The AMD processor has seven parallel execution units (including the floating-point and MMX units), and it uses the latest branch prediction, speculative execution and out-of-order execution technologies. It also has a unique 8,192-entry branch history table, which combines with return address stack to deliver a branch prediction accuracy of more than 95 percent-the Pentium Pro averages 90 percent branch prediction accuracy.
The K6 also offers something that, at present, Intel's high-performance Pentium family can't: easy integration into existing component designs. Intel's long x86 legacy means the 5.5-million transistor Pentium Pro must fight power and heat problems that weren't a consideration in the early days of much-lower clock speeds. Higher clock speeds require more power; that power produces extra heat, which can eventually degrade the chip into failure. These problems have continued with new Pentium designs, often delaying their debut and right now giving the 8.8-million transistor K6 a temporarily clear field in the over-200MHz x86 market. The K6 design is unencumbered by legacy restraints; preliminary looks show the chip has avoided major heat and power-management problems.

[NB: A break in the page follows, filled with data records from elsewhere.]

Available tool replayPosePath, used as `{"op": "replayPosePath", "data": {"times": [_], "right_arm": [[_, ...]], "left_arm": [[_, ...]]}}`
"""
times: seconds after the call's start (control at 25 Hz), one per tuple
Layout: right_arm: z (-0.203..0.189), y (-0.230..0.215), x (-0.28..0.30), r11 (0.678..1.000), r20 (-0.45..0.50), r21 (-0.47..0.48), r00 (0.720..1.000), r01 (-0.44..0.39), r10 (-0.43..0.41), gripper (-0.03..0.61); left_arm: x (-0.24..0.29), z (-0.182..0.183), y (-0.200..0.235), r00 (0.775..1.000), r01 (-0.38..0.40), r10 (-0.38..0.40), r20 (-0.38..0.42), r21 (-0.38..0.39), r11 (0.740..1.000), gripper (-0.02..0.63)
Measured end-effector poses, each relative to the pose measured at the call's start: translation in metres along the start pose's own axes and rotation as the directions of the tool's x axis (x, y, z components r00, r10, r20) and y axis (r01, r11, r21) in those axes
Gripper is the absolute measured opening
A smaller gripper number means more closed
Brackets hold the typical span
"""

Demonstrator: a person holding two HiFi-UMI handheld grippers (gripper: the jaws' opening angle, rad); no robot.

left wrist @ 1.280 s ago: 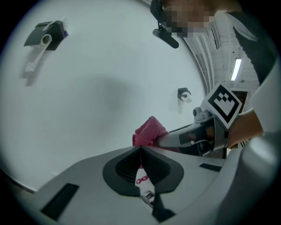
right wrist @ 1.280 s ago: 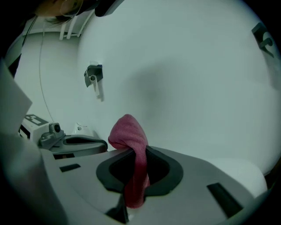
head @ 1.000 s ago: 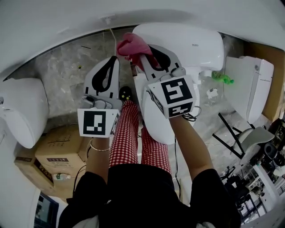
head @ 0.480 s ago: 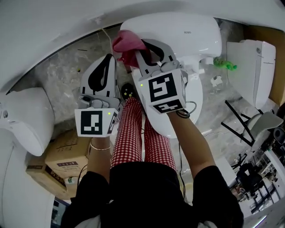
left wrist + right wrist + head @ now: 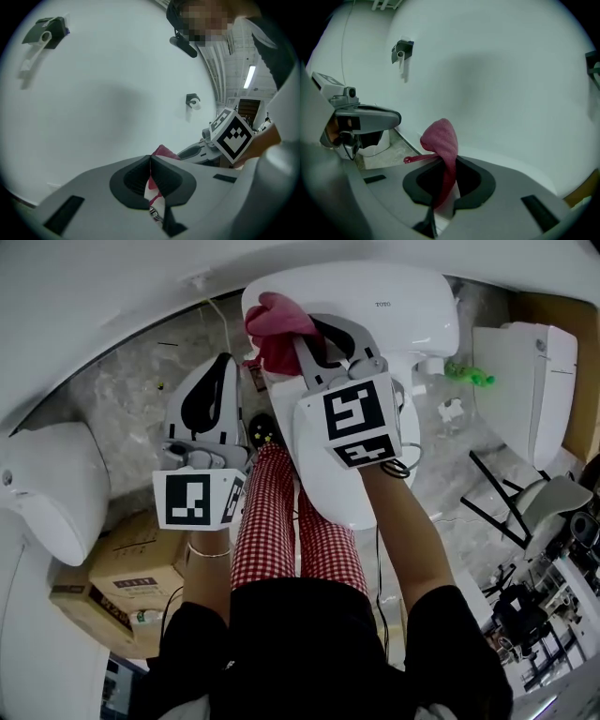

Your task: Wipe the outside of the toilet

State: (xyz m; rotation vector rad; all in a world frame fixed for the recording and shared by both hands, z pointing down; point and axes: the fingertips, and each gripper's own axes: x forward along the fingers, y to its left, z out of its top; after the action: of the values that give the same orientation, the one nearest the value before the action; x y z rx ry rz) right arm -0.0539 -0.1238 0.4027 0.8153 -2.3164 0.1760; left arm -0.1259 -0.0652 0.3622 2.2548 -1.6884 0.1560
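Observation:
The white toilet (image 5: 349,474) stands in front of me, its tank (image 5: 384,306) against the wall. A pink cloth (image 5: 277,329) is bunched against the tank's left end, and my right gripper (image 5: 302,334) is shut on it. In the right gripper view the cloth (image 5: 443,140) rises in a fold from between the jaws, with the white tank surface close behind. My left gripper (image 5: 225,360) hovers over the marble floor left of the toilet, shut with nothing held. Its tips (image 5: 150,157) touch in the left gripper view, and the cloth (image 5: 164,151) shows just behind them.
A second white toilet (image 5: 47,493) sits at the left, with cardboard boxes (image 5: 131,568) beside it. Another white fixture (image 5: 525,390) stands at the right, near a green object (image 5: 469,373) and a black folding frame (image 5: 487,507). My red-checked trouser legs (image 5: 272,521) are beside the bowl.
The right gripper carried the pink cloth from the tank's left edge a little further onto its left end. The left gripper stayed shut and barely moved.

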Motion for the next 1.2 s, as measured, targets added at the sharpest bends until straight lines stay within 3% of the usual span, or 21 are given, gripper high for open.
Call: {"op": "replayPosePath", "data": {"times": [0.48,0.88,1.2], "right_arm": [[-0.007,-0.036,-0.017,0.998,0.021,0.052,1.0,0.02,-0.021,0.06],[-0.031,-0.097,-0.046,0.984,0.008,0.116,0.991,0.135,-0.137,0.06],[-0.046,-0.124,-0.06,0.976,-0.003,0.122,0.983,0.181,-0.182,0.06]], "left_arm": [[0.008,0.003,-0.024,1.0,0.014,-0.014,0.002,0.008,1.0,0.011],[0.017,-0.003,-0.044,0.999,0.035,-0.035,-0.012,0.014,0.999,0.011],[0.026,-0.002,-0.057,0.999,0.052,-0.052,-0.012,0.013,0.999,0.011]]}}
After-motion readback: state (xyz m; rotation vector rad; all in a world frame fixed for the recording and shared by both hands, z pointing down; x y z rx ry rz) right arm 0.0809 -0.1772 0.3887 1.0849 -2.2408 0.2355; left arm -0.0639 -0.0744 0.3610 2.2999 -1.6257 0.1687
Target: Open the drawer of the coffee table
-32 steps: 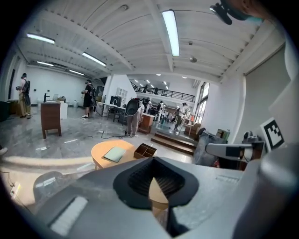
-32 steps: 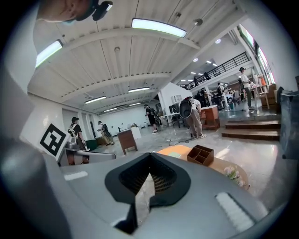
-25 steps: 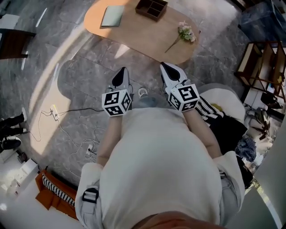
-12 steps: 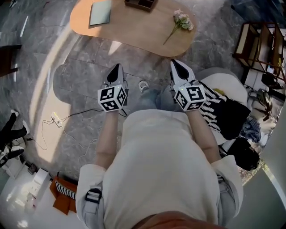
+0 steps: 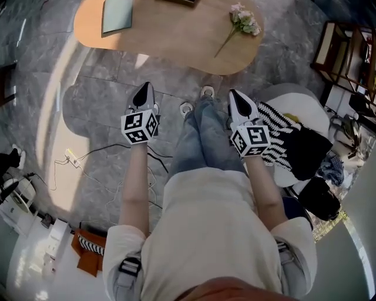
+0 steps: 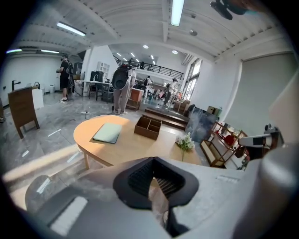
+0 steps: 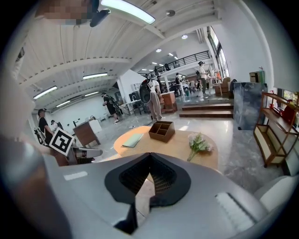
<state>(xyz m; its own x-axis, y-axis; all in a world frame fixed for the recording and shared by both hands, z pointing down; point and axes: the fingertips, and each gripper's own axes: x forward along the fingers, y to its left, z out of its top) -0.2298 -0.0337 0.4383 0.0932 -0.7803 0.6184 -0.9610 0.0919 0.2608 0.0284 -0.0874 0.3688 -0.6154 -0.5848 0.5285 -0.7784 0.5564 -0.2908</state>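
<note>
The oval wooden coffee table (image 5: 176,41) stands ahead of me on the grey floor. It carries a green folder (image 5: 116,13), a sprig of flowers (image 5: 242,20) and a wooden organiser box (image 6: 148,127). No drawer shows in any view. My left gripper (image 5: 143,93) hangs short of the table's near edge, shut and holding nothing. My right gripper (image 5: 236,99) is level with it on the other side of the person's legs, also shut and holding nothing. Both point at the table (image 7: 177,147) from a short distance away.
Cables and a power strip (image 5: 73,157) lie on the floor to the left. A white seat with striped cloth (image 5: 294,126) stands close on the right, and a shelf rack (image 5: 346,53) beyond it. People (image 6: 120,84) stand far behind the table.
Both grippers have sunk and spread apart toward the table's near edge. The person's jeans and shoes have come into view between them.
</note>
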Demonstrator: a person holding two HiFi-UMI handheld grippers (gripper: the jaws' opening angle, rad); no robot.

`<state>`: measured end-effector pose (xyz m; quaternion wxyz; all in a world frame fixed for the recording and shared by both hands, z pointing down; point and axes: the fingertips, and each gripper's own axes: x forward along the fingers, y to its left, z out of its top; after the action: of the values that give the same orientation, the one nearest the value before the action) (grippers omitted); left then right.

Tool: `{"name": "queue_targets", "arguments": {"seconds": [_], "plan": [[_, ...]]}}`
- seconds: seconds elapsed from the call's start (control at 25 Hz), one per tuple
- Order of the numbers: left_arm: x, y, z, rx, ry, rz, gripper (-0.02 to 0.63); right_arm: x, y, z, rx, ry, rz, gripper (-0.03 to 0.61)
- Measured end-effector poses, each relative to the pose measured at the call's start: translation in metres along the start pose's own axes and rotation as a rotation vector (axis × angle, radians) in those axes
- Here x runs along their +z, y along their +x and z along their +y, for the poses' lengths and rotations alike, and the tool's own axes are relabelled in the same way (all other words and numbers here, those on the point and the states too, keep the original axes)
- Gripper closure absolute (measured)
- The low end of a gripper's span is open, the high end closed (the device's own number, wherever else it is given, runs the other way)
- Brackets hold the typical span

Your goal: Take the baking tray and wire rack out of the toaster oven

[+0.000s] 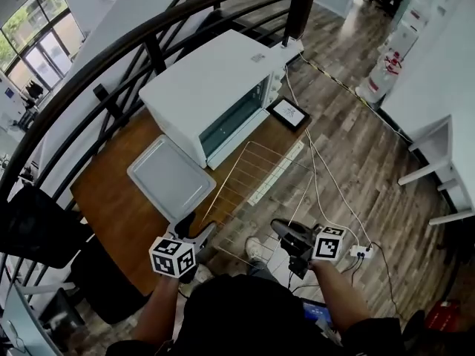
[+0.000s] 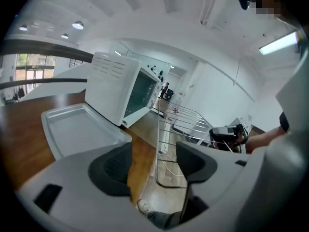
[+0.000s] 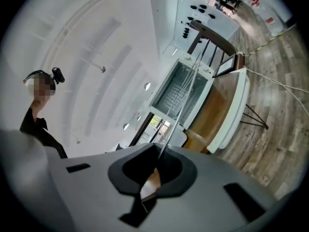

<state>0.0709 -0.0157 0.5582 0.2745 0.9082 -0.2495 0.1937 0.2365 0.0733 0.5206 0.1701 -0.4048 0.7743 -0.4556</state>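
The baking tray (image 1: 171, 178) lies on the counter (image 1: 111, 199). The left gripper (image 1: 197, 230) hovers, fingers released, by the wire rack (image 1: 252, 173). The rack is out of the toaster oven (image 1: 215, 87), clenched by the right gripper (image 1: 282, 230). Likely next: set it down flat.

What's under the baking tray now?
The baking tray lies flat on the wooden table, in front of the toaster oven. Only tabletop shows round its rim. Whatever is directly beneath it is covered.
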Motion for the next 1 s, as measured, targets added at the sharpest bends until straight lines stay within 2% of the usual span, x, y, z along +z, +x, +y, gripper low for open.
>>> {"name": "queue_targets", "arguments": {"seconds": [0.16, 0.24, 0.48, 0.64, 0.8, 1.0], "plan": [[-0.020, -0.022, 0.007, -0.138, -0.156, 0.032, 0.325, -0.029, 0.011, 0.029, 0.004, -0.013, 0.009, 0.581], [-0.030, -0.035, 0.006, -0.192, -0.203, 0.044, 0.325, -0.041, 0.014, 0.037, 0.002, -0.022, 0.018, 0.581], [-0.067, -0.077, 0.020, -0.213, -0.202, 0.088, 0.327, -0.091, 0.047, 0.050, 0.008, -0.040, 0.118, 0.581], [-0.086, -0.109, 0.039, -0.165, -0.232, 0.086, 0.327, -0.120, 0.093, 0.062, 0.058, -0.056, 0.223, 0.581], [-0.095, -0.150, 0.071, -0.080, -0.308, 0.030, 0.330, -0.139, 0.141, 0.079, 0.113, -0.087, 0.323, 0.581], [-0.107, -0.198, 0.108, 0.031, -0.346, -0.039, 0.330, -0.164, 0.197, 0.101, 0.185, -0.133, 0.444, 0.580]]}}
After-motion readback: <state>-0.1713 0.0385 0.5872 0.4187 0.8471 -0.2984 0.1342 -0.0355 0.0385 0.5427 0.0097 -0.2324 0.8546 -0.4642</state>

Intel continues the Pentium chip family's power-hungry, heat-producing ways, adding new fluctuating voltage requirements for additional energy management to some of its forthcoming chips. The requirements have delayed debut of the chip, and the increased design complexity and component cost could keep processor price curves from dropping as quickly as PC vendors would like.
In addition, Intel has attempted to move vendors into a new, modular processor design that allows for quick upgrades without significant retooling. However, PC makers are balking at the cost of the new packaging and the larger size of the new design, especially in the mobile market. There, the design's thickness may prohibit its use in ultra-thin machines.
At the value-priced end of the PC market, where manufacturers already operate on extremely thin profit margins, the K6's ability to use off-the-shelf motherboards and chipsets could make it the chip of choice. AMD has pledged to enable other new technologies, such as Intel's Accelerated Graphics Port, by providing chipsets that will work with little modification in inexpensive Socket 7 motherboards already used in today's Pentium PCs. The Pentium Pro, on the other hand, requires a special socket. That, too, will serve to lower the commercial price of a high-performance K6 computer.
Put it all together in a low-power, Socket 7-compatible package, and manufacturers can deliver K6 systems with minor modifications and major performance gains.